Figure 6. Ca²⁺ sparks in intact KI‐Dnm2 ^R465W fibres

A, sum of 10 x,y confocal images of fluo‐4 fluorescence from an isolated KI muscle fibre showing a localized increase in [Ca²⁺]. Colour bar is in arbitrary units. B, first image from the cumulated series shown in (A) after correction for baseline fluorescence (F ₀) and removal of structure elements (see Methods), expressed as F/F ₀. C, enlarged view of the individual spark highlighted by the square box in (B). Colour bar is the same for (B) and (C). D, Ca²⁺ release events amplitudes. E, FWHM of the Ca²⁺ release events, for profiles parallel (X) and perpendicular (Y) to the fibres axis. Arrows in (D) and (E) indicate the corresponding average values measured for the few events detected in WT fibres.

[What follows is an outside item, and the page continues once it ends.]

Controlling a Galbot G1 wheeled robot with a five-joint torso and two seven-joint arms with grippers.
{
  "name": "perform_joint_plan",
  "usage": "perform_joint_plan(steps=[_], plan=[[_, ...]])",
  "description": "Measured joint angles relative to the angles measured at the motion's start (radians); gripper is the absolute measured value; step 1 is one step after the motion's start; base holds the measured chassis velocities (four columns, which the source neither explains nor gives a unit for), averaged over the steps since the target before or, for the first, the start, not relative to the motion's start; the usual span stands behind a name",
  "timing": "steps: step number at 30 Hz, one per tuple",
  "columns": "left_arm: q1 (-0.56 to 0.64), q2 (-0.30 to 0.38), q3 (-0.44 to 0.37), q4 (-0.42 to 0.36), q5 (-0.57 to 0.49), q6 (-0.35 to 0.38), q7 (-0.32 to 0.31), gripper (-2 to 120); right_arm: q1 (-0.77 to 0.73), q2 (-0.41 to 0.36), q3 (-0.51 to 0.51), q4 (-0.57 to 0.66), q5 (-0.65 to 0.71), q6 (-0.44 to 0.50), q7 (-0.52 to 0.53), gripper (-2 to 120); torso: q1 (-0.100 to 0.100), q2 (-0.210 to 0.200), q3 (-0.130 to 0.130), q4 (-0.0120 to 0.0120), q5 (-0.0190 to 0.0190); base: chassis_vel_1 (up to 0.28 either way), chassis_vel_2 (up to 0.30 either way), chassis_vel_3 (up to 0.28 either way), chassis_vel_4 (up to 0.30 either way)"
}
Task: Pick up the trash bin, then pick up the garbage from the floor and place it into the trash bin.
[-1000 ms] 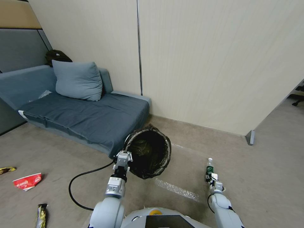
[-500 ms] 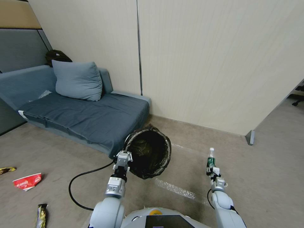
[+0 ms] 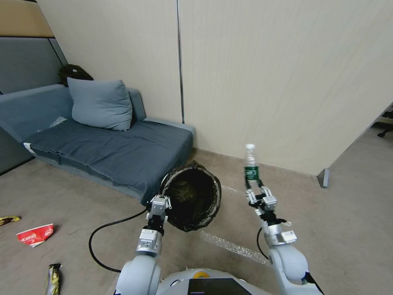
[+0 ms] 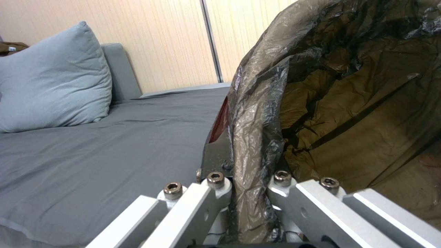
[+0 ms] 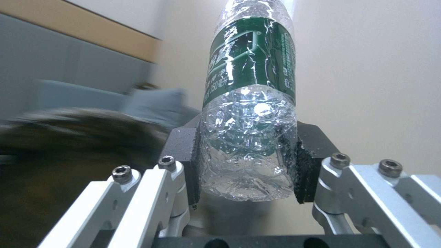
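Beige carpet (image 3: 348, 229) fills the lower frame, with a grey sofa (image 3: 110, 151) at upper left against pale wall panels. At centre I see my left gripper (image 3: 159, 201) pinched closed on the bag-lined rim of the trash bin (image 3: 196, 200), which is tipped with its mouth toward the camera. Right of centre, my right gripper (image 3: 257, 192) clamps the base of an upright plastic bottle (image 3: 250, 164), held beside the bin. Wrappers (image 3: 35, 234) lie at lower left.
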Motion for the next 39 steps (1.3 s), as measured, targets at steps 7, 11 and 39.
perform_joint_plan(steps=[7,11,39], plan=[[0.000,0.000,0.000,0.000,0.000,0.000,0.000,1,-0.046,-0.021,-0.056,-0.005,-0.012,0.045,-0.143,36,0.000,0.000,0.000,-0.0002,0.0001,0.000,0.000,0.000,0.000],[0.000,0.000,0.000,0.000,0.000,0.000,0.000,1,-0.050,-0.012,-0.088,-0.043,-0.045,0.063,-0.146,36,0.000,0.000,0.000,-0.0002,0.0004,0.000,0.000,0.000,0.000],[0.000,0.000,0.000,0.000,0.000,0.000,0.000,1,0.049,0.037,-0.142,-0.249,-0.110,0.043,-0.080,36,0.000,0.000,0.000,-0.0002,0.0000,0.000,0.000,0.000,0.000]])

Figure 7. Ca²⁺ sparks in intact KI‐Dnm2 ^R465W fibres detected in line‐scan mode

A and B, normalized line‐scan images (F/F ₀) of fluo‐4 fluorescence from two KI fibres showing typical calcium release events corresponding to either lone Ca²⁺ sparks (A) or a series of such events (B, bottom of the image) or long embers (B, marked by arrow). C, enlarged portion of the image in (A) displaying an individual event at increased temporal and spatial resolution. Traces on the right and underneath show the corresponding spatial distribution and time course of the fluorescence transient, respectively. D and E, amplitude and FWHM histograms, respectively, of the lone calcium sparks from DNM2 KI fibres.